Demetrius skidded to a stop at his side. “Skata. O?”

Her breathing slowed, and even before Demetrius dropped to his knees to help him, alarm raced through Orpheus’s body. He grasped her chin with his bloody hand, tipped her face up. “Skyla?”

She didn’t move.

“No.” He gripped both sides of her face, willed her to open her eyes. “Skyla? Dammit, Skyla?”

“O,” Demetrius said, “let me…”

Demetrius took her from his arms, laid her out on the ground, and leaned over to listen for her breath, then felt for her pulse. His body went still, then his gaze roamed over the gaping wound in her chest. And before he could stop it, every muscle in Orpheus’s body went rigid with disbelief.

“No!” He knocked Demetrius back and away from her. Demetrius hit the ground on his ass. Orpheus leaned over Skyla and grasped both of her shoulders. “Wake up, damn it! It’s not time for you to go! Do you hear me? It’s not time…”
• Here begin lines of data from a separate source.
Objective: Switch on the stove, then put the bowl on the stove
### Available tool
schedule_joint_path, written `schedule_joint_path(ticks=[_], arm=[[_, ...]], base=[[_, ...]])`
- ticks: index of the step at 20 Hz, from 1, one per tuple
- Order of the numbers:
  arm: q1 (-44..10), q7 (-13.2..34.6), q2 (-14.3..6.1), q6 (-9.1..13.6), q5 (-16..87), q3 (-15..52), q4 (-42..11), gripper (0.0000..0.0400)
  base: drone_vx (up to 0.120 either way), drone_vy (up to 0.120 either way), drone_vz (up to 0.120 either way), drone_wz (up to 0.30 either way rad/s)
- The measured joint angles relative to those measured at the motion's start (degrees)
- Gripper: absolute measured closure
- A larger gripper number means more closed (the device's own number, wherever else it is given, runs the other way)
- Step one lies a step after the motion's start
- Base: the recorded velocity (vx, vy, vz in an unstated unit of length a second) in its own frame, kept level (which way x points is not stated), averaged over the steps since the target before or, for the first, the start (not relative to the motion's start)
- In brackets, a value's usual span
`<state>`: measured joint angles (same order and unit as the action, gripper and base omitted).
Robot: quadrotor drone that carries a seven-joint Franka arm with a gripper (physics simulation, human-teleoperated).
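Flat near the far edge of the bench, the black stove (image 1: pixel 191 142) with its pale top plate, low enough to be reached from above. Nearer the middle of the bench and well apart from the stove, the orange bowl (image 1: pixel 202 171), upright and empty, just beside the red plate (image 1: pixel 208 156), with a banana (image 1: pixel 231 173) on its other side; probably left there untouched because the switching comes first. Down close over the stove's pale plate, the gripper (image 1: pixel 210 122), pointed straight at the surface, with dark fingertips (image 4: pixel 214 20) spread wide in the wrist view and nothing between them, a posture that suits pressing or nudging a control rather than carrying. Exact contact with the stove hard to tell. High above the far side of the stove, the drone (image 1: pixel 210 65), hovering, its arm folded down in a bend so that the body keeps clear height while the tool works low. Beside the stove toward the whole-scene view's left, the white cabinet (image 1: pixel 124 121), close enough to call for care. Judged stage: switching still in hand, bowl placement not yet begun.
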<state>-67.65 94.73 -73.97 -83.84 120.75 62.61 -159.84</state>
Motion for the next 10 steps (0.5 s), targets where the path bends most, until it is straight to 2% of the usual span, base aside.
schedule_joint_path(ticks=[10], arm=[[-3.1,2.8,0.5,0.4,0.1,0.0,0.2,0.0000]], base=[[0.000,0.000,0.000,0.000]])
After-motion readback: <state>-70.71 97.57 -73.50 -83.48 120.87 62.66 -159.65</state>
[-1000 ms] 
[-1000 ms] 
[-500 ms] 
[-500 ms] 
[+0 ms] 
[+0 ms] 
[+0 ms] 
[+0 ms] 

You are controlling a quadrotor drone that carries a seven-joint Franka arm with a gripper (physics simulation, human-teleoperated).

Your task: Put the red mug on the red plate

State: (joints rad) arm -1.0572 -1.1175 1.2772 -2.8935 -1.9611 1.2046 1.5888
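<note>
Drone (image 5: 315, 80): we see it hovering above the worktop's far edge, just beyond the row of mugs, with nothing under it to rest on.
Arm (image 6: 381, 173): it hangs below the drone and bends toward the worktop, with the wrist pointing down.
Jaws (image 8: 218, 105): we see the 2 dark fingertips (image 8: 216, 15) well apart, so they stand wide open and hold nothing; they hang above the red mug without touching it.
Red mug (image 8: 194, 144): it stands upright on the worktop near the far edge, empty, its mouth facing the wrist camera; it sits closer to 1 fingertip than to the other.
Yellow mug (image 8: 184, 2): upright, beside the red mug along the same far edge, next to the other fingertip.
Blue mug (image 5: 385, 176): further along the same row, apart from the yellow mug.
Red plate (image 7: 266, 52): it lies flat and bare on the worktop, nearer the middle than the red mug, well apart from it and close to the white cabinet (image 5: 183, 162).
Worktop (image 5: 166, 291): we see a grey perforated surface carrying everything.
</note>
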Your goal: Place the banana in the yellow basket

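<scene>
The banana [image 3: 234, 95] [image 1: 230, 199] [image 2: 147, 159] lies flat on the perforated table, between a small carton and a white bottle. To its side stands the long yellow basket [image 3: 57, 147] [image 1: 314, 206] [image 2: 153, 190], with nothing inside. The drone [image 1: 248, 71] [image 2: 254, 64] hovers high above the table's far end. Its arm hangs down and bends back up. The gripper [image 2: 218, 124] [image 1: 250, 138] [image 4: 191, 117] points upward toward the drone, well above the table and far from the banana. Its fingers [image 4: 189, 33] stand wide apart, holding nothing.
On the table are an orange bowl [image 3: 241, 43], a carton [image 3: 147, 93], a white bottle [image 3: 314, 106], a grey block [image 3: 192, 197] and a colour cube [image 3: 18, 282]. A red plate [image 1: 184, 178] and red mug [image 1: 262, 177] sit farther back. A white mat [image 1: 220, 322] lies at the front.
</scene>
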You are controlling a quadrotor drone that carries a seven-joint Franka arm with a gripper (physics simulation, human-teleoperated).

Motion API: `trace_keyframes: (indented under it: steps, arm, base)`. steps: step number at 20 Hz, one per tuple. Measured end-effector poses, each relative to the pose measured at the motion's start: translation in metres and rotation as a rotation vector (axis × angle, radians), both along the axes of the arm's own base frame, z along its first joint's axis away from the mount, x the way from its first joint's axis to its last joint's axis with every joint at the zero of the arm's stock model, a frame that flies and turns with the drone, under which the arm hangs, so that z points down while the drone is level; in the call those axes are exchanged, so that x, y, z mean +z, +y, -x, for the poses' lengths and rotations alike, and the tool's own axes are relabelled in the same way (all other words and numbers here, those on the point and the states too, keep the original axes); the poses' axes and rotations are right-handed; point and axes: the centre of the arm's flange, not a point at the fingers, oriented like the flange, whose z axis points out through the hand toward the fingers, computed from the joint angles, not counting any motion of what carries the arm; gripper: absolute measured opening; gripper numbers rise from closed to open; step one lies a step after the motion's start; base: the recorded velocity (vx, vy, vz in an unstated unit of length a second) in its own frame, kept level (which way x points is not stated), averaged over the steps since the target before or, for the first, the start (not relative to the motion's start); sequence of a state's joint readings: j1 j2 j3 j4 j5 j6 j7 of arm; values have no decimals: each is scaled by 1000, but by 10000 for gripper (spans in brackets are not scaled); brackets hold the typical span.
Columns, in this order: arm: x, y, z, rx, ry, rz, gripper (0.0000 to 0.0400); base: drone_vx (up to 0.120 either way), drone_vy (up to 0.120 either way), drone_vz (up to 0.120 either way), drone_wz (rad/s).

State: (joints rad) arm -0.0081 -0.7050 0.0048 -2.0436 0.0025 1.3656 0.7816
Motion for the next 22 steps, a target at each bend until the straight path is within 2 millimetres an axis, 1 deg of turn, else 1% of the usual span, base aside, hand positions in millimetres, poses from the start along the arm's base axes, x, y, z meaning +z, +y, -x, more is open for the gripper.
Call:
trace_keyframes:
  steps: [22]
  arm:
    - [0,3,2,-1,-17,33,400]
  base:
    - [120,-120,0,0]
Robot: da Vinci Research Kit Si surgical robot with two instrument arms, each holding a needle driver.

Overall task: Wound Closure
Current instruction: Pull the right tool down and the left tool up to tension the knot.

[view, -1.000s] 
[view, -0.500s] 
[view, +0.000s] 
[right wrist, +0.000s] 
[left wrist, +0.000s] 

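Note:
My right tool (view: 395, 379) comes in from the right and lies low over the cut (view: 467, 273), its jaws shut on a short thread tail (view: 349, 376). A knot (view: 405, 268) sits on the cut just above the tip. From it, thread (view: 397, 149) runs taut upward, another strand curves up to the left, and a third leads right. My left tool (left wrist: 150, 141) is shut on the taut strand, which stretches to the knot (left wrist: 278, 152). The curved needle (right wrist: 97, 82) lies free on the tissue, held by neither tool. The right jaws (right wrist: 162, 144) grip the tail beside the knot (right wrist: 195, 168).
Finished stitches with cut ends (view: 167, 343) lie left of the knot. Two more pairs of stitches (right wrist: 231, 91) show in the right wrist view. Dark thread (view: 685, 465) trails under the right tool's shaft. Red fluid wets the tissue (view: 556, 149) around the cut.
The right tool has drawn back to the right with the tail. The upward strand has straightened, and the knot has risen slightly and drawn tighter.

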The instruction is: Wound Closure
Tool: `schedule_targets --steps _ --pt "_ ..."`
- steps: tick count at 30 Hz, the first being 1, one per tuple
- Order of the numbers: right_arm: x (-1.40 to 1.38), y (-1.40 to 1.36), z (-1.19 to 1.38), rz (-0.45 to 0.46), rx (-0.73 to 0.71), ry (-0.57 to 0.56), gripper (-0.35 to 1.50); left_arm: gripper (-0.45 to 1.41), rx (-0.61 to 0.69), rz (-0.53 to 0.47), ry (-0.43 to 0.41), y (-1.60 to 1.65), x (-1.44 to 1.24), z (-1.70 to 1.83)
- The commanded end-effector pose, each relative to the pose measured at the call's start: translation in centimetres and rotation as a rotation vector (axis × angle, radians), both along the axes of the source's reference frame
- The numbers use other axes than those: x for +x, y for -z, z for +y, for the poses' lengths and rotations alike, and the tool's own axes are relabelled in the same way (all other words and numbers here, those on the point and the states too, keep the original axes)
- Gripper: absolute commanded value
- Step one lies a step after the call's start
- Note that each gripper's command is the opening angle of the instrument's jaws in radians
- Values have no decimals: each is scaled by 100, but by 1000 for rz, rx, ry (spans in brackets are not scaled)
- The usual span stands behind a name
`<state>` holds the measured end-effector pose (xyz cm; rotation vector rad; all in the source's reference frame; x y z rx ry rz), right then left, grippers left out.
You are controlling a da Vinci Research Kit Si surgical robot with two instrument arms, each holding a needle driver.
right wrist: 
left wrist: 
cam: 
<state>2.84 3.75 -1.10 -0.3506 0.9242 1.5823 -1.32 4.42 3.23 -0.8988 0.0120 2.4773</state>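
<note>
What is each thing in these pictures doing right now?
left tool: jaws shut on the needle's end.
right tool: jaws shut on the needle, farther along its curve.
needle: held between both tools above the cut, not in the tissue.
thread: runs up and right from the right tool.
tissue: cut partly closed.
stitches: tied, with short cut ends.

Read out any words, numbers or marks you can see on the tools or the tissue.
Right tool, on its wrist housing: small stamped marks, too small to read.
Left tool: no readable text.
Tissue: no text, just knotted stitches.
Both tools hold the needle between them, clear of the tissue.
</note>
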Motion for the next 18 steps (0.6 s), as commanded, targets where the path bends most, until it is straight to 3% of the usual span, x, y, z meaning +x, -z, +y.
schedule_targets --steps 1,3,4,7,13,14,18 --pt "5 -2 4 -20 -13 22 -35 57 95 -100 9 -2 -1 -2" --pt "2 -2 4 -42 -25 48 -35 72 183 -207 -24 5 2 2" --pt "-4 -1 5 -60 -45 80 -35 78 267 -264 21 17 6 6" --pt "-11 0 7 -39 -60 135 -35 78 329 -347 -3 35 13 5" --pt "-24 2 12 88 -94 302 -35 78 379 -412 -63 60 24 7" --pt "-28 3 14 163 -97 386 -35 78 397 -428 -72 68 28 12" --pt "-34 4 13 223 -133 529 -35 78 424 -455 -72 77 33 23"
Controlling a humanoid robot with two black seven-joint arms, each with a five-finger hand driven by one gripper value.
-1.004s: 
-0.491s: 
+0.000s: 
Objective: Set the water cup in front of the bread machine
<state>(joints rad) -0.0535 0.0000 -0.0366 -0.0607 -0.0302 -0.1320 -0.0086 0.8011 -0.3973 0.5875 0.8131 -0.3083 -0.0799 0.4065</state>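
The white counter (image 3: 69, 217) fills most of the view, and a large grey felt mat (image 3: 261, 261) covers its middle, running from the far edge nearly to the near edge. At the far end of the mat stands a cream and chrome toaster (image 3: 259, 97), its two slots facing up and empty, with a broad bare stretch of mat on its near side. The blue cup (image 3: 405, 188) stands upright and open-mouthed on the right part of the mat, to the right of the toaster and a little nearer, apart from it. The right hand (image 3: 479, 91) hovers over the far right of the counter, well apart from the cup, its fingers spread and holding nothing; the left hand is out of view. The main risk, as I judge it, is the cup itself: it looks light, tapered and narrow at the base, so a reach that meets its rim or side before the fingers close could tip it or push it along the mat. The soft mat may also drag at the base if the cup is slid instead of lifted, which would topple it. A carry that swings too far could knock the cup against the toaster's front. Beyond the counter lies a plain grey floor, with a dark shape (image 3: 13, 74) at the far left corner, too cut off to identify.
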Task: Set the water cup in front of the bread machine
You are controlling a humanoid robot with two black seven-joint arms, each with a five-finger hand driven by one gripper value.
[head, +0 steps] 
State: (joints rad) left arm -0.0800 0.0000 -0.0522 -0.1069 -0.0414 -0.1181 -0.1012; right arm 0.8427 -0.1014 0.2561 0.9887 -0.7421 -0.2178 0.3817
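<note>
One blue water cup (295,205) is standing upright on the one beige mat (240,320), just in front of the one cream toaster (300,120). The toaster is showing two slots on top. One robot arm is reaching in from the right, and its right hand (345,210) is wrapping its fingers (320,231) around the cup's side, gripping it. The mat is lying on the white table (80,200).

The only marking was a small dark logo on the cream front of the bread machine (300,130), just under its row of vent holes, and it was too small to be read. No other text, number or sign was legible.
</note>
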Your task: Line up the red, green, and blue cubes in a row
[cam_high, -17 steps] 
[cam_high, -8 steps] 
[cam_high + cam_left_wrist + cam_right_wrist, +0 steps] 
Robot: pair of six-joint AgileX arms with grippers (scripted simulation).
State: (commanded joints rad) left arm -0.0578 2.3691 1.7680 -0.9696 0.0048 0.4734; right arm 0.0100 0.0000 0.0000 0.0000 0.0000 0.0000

Hands landed on his shoulders, pulling him back. Around him he saw boots—heavy, rugged ones worn by the Argonauts and platform kick-ass, knee-high ones worn by Sirens. Silence descended, seemed so out of place all of a sudden. No more battle sounds. No more roaring monsters. Just the empty, gut-wrenching silence that told him it was already too late.

He thought he’d known pain before. He was wrong. Two thousand years of torture in the Underworld hadn’t prepared him for the agony that ripped through his heart and soul.